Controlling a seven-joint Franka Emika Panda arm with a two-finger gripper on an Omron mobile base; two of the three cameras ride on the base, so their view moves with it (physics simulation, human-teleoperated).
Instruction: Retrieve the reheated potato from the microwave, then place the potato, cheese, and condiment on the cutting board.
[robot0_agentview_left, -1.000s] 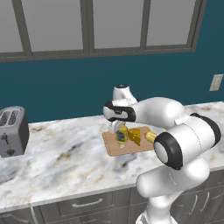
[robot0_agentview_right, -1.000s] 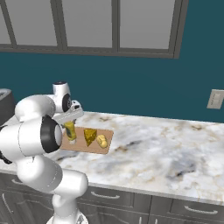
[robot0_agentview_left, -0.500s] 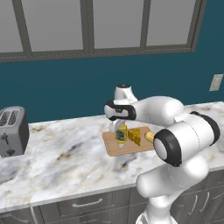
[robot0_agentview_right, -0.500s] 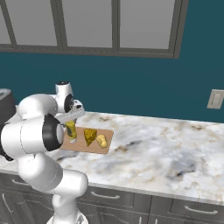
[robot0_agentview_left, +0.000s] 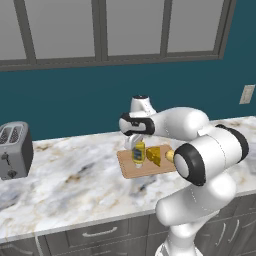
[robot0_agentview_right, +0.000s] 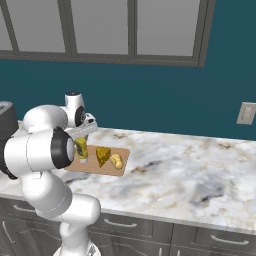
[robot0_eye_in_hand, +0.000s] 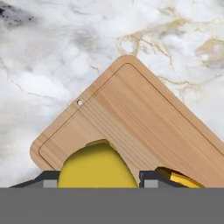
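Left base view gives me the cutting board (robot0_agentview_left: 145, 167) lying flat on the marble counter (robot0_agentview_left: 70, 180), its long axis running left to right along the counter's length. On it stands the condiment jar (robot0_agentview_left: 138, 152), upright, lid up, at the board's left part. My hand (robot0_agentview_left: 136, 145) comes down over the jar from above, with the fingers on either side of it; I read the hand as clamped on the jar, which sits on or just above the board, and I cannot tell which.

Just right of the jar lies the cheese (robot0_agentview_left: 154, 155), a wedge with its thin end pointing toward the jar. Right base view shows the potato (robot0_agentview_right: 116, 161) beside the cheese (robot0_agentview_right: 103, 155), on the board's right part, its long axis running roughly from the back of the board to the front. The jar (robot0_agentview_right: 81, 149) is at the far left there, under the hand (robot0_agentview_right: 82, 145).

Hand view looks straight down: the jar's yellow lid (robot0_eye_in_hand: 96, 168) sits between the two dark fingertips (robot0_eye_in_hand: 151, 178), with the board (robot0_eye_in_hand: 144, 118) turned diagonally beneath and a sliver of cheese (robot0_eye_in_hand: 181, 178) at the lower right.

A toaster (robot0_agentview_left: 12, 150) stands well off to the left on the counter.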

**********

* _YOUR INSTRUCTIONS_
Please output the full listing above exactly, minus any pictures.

* _COMPLETED TASK_
Controlling a seven-joint Franka Emika Panda arm with a two-finger gripper on an Omron mobile base; two of the three cameras ride on the base, so their view moves with it (physics simulation, human-teleoperated).
Instruction: Retrieve the reheated potato from the microwave, then place the potato, cheese, and condiment on the cutting board.
[robot0_agentview_left, -1.000s] 
[robot0_agentview_right, -1.000s] 
[robot0_agentview_left, -0.500s] 
[robot0_agentview_right, -0.500s] 
[robot0_agentview_left, +0.000s] 
[robot0_agentview_right, +0.000s] 
[robot0_eye_in_hand, +0.000s] 
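Left base view gives me the cutting board (robot0_agentview_left: 145, 167) lying flat on the marble counter (robot0_agentview_left: 70, 180), its long axis running left to right along the counter's length. On it stands the condiment jar (robot0_agentview_left: 138, 152), upright, lid up, at the board's left part. My hand (robot0_agentview_left: 136, 145) comes down over the jar from above, with the fingers on either side of it; I read the hand as clamped on the jar, which sits on or just above the board, and I cannot tell which.

Just right of the jar lies the cheese (robot0_agentview_left: 154, 155), a wedge with its thin end pointing toward the jar. Right base view shows the potato (robot0_agentview_right: 116, 161) beside the cheese (robot0_agentview_right: 103, 155), on the board's right part, its long axis running roughly from the back of the board to the front. The jar (robot0_agentview_right: 81, 149) is at the far left there, under the hand (robot0_agentview_right: 82, 145).

Hand view looks straight down: the jar's yellow lid (robot0_eye_in_hand: 96, 168) sits between the two dark fingertips (robot0_eye_in_hand: 151, 178), with the board (robot0_eye_in_hand: 144, 118) turned diagonally beneath and a sliver of cheese (robot0_eye_in_hand: 181, 178) at the lower right.

A toaster (robot0_agentview_left: 12, 150) stands well off to the left on the counter.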

The work on the exercise is done.